Problem to work on: Copy each line of the following material exactly.
━━ Supplied data
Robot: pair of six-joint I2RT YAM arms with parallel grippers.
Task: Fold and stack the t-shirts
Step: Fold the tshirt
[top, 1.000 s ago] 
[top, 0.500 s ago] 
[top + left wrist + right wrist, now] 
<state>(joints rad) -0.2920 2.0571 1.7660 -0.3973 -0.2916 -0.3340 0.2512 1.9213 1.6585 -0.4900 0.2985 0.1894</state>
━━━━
Answer box:
Robot: pair of six-joint I2RT YAM arms with parallel grippers.
Task: Fold and stack the t-shirts
Step: Fold the tshirt
[top, 1.000 s ago] 
[top, 0.500 s ago] 
[top + left wrist + right wrist, now] 
<state>(joints rad) -0.2920 2.0571 1.7660 -0.3973 -0.2916 -0.3340 0.2512 1.9213 1.6585 -0.4900 0.2985 0.1894</state>

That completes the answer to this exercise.